Instructions for the task
Go through the lines below and tally each one holding "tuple". Write only the total.

The data
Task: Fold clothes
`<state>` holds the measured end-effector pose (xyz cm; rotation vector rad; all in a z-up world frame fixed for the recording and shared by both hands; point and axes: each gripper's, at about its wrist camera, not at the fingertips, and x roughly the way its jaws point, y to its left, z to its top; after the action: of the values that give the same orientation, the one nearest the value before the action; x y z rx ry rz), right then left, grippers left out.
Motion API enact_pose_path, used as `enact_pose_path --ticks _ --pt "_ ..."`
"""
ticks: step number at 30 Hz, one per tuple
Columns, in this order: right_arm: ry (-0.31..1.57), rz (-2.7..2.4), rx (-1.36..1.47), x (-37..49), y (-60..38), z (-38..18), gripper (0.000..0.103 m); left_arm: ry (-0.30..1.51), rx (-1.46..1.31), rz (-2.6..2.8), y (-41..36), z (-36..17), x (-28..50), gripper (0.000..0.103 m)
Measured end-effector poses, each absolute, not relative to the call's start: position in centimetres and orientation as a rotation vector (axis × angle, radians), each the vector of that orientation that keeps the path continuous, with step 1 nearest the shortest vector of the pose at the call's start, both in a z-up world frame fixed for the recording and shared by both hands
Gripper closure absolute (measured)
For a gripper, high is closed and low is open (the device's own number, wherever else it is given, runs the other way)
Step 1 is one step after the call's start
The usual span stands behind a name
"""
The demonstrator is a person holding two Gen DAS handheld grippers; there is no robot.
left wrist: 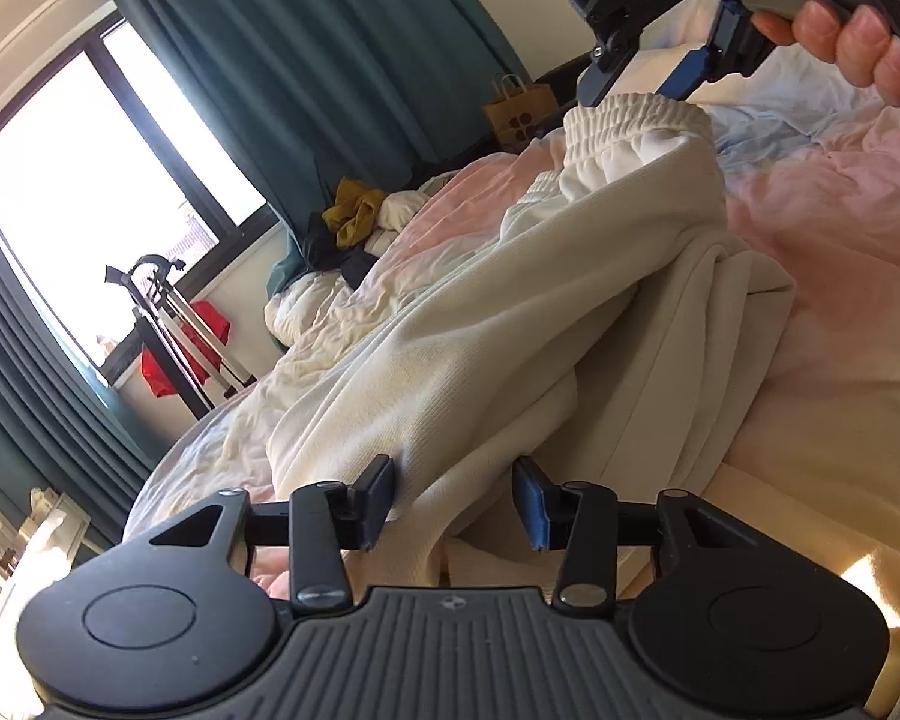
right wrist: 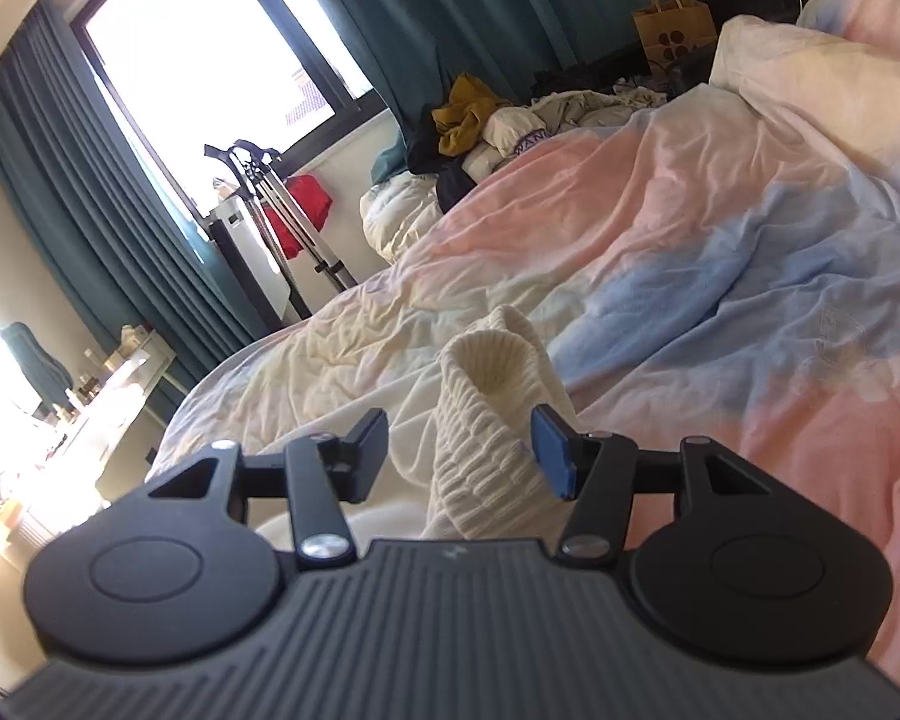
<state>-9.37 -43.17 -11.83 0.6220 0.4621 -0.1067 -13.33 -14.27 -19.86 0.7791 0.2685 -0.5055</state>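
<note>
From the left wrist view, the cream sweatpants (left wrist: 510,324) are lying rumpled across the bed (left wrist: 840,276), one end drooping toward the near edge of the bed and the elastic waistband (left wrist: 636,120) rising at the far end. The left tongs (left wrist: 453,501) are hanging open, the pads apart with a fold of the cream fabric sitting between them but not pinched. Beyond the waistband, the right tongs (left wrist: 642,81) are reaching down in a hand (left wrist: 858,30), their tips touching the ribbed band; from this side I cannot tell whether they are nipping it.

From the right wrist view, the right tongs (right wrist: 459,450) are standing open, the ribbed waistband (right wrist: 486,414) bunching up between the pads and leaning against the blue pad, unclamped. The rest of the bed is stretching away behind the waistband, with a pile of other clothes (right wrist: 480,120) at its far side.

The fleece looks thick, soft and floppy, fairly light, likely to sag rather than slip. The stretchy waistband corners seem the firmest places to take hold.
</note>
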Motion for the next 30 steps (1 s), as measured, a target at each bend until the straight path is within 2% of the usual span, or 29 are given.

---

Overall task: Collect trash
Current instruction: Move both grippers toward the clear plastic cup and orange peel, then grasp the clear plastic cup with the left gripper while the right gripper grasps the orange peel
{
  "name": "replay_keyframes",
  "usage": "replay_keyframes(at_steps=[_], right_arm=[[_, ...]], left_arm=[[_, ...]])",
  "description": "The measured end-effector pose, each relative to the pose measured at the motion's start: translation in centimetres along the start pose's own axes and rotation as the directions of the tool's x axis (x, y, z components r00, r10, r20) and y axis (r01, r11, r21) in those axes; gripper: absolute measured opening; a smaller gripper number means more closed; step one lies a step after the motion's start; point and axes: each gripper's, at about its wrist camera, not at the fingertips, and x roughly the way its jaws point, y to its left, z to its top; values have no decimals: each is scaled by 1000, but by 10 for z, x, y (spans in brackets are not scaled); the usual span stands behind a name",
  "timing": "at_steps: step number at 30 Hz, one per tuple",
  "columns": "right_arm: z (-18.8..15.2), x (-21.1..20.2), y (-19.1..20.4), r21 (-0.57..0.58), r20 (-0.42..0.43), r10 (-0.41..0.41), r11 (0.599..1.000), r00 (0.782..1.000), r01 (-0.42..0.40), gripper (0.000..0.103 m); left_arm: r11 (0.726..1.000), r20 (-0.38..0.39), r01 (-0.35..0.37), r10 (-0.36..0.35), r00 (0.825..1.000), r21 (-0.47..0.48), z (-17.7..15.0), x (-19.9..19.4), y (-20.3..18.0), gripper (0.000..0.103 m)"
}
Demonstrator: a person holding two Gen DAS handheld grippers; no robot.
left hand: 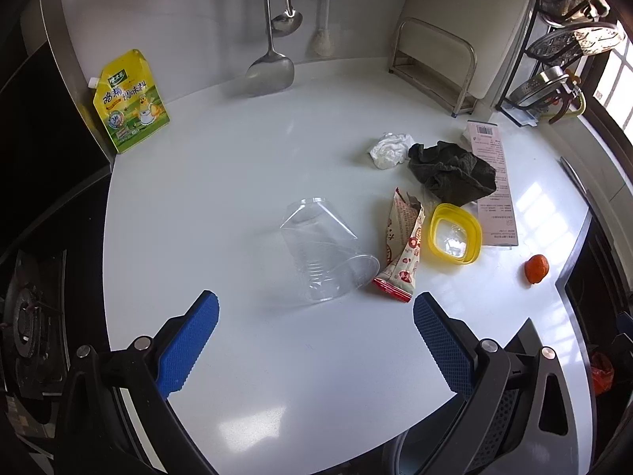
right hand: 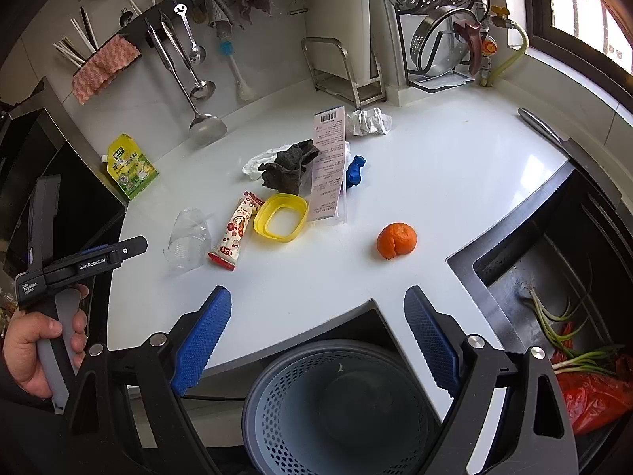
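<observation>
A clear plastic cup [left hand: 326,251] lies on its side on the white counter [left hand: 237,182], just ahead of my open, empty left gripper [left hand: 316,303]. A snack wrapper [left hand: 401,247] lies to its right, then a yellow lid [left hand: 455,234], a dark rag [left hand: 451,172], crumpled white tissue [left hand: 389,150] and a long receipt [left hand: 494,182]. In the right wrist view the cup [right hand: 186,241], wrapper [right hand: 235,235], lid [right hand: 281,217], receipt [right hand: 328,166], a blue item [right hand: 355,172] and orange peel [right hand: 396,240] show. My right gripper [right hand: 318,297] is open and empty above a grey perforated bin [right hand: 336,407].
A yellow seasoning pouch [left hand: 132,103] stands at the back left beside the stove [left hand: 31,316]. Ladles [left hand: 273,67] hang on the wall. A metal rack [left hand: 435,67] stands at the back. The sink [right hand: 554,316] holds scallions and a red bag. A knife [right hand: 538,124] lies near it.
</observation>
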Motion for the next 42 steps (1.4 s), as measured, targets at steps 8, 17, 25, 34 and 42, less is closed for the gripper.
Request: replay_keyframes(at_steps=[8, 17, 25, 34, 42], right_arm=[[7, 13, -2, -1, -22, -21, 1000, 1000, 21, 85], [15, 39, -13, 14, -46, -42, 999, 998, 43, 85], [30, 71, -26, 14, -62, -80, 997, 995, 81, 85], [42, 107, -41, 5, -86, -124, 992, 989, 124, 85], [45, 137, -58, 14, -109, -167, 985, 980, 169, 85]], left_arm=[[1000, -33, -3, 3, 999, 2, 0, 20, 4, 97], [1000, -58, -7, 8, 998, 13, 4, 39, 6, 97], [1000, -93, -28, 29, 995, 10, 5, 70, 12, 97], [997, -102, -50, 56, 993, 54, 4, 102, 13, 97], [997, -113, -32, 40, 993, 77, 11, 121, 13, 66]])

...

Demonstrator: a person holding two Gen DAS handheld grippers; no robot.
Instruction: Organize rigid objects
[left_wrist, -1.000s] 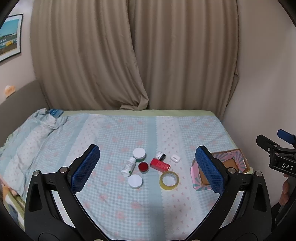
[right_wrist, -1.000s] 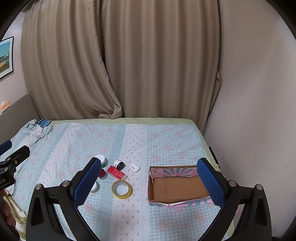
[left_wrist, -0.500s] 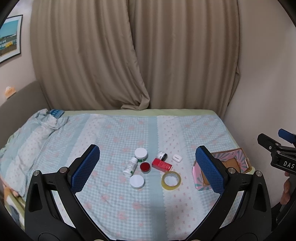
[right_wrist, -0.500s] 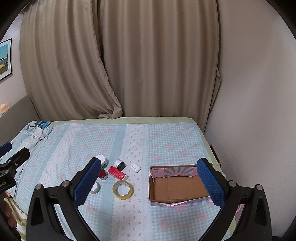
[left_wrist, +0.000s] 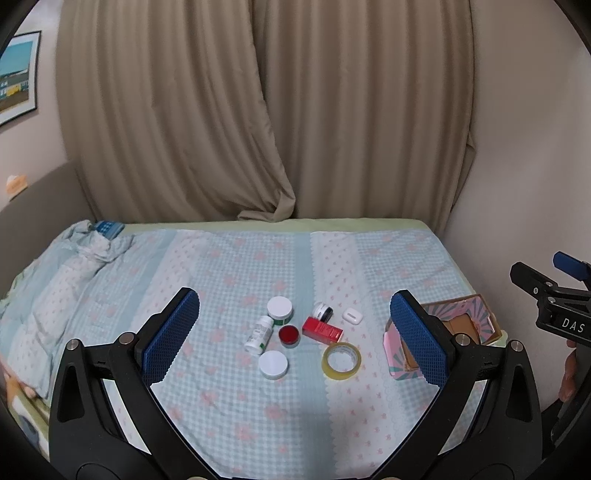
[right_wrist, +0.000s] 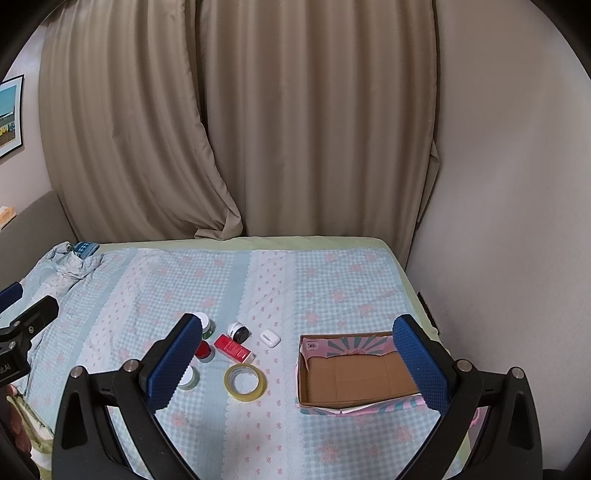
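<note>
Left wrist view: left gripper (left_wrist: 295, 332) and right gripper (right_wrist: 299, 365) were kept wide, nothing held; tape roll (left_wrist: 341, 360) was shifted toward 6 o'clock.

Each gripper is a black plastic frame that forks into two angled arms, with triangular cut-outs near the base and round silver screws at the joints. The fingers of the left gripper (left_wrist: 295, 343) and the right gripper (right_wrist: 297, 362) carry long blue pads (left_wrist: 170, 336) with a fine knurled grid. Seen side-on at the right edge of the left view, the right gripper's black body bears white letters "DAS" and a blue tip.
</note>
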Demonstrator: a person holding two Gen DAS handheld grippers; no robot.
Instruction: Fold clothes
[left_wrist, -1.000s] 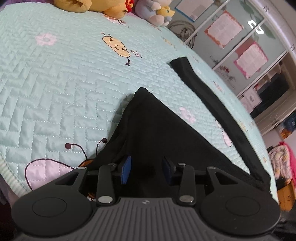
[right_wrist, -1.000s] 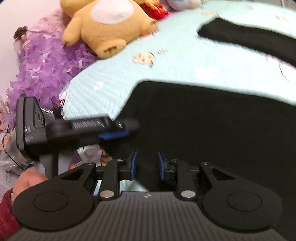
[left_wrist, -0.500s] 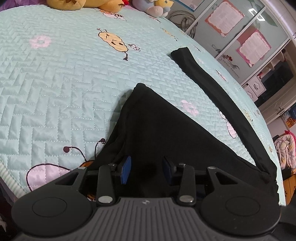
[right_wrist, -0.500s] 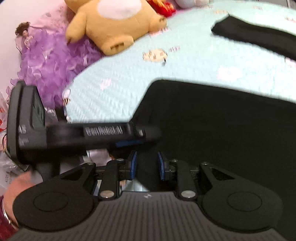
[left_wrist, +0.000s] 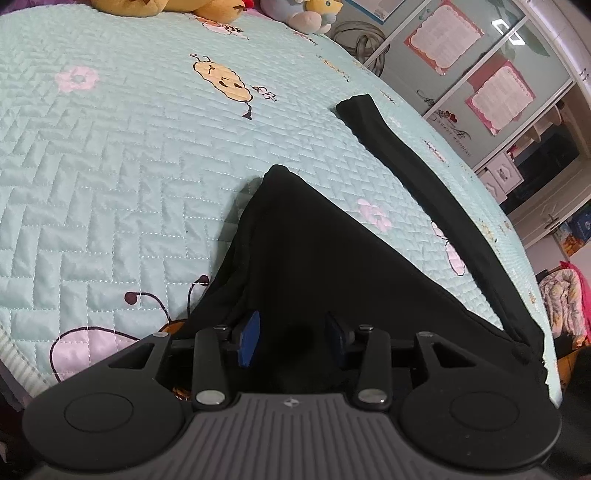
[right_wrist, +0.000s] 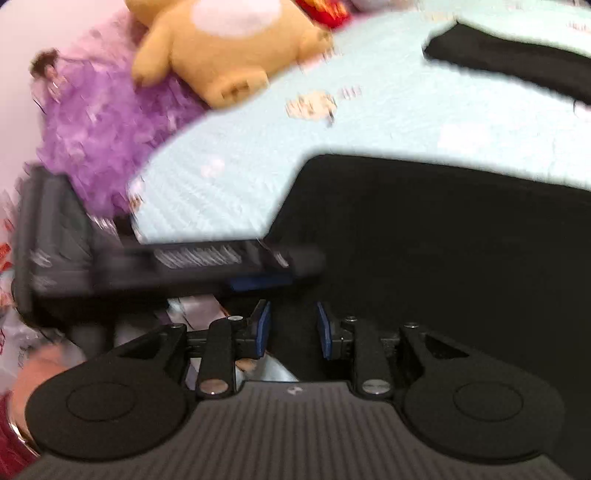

Output for this exercise
2